» **TASK BRIEF**
In the listing that follows, find the lines with the string "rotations" and report how many there are, without commentary.

* * *

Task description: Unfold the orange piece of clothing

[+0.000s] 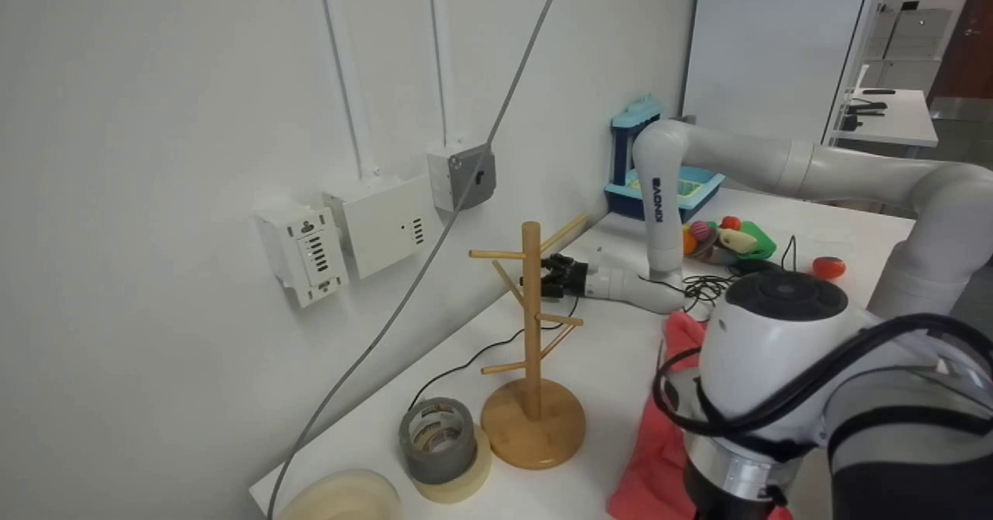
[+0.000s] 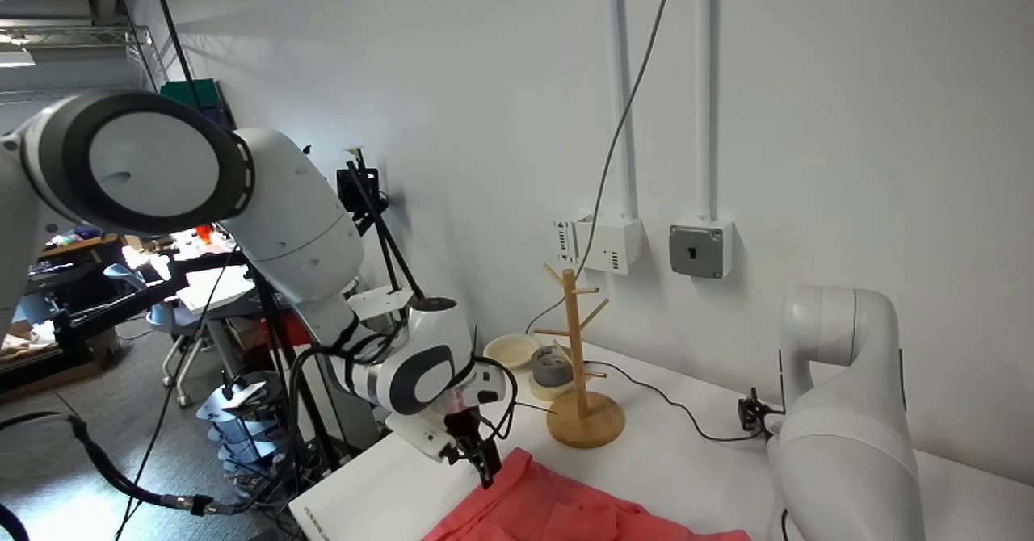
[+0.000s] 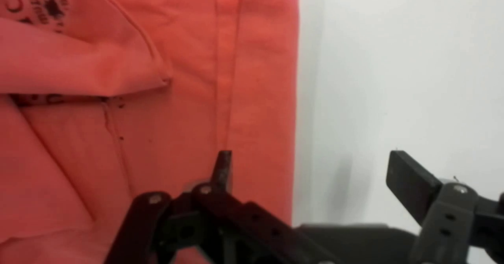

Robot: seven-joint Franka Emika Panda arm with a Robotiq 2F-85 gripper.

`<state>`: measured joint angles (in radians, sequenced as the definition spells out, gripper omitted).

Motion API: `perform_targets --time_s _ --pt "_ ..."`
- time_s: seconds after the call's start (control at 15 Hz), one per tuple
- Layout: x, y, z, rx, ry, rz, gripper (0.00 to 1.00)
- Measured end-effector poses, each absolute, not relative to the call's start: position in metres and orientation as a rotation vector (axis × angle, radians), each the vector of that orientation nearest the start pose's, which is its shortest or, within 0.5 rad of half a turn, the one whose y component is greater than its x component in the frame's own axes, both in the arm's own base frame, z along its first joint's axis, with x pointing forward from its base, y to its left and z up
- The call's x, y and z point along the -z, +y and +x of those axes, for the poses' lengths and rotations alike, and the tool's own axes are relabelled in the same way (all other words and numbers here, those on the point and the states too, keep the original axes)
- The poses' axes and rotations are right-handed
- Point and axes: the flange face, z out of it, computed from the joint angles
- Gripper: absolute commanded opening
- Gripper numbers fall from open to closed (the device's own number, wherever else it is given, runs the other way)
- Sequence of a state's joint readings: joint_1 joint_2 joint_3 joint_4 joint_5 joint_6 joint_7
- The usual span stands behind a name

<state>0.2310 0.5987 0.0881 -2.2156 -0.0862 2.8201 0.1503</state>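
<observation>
At near right, red cloth (image 1: 648, 469) lies partly behind an arm (image 1: 772, 369); left of it is a wooden stand (image 1: 532, 295).

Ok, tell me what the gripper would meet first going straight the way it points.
Probably the orange piece of clothing: in the wrist view the open gripper straddles its edge, one side over the white tabletop. Depth is hard to judge.

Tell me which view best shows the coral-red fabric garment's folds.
The wrist view: it shows the coral-red fabric garment close up, with creases, layered flaps and a straight edge, though cropped. Both exterior views show it from farther off, cropped below; in an exterior view the white Franka arm hides part of it.
</observation>
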Motion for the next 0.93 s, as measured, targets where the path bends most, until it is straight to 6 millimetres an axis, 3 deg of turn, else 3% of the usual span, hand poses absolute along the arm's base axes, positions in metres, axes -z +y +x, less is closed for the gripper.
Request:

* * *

» **RESPONSE TO THIS TASK**
2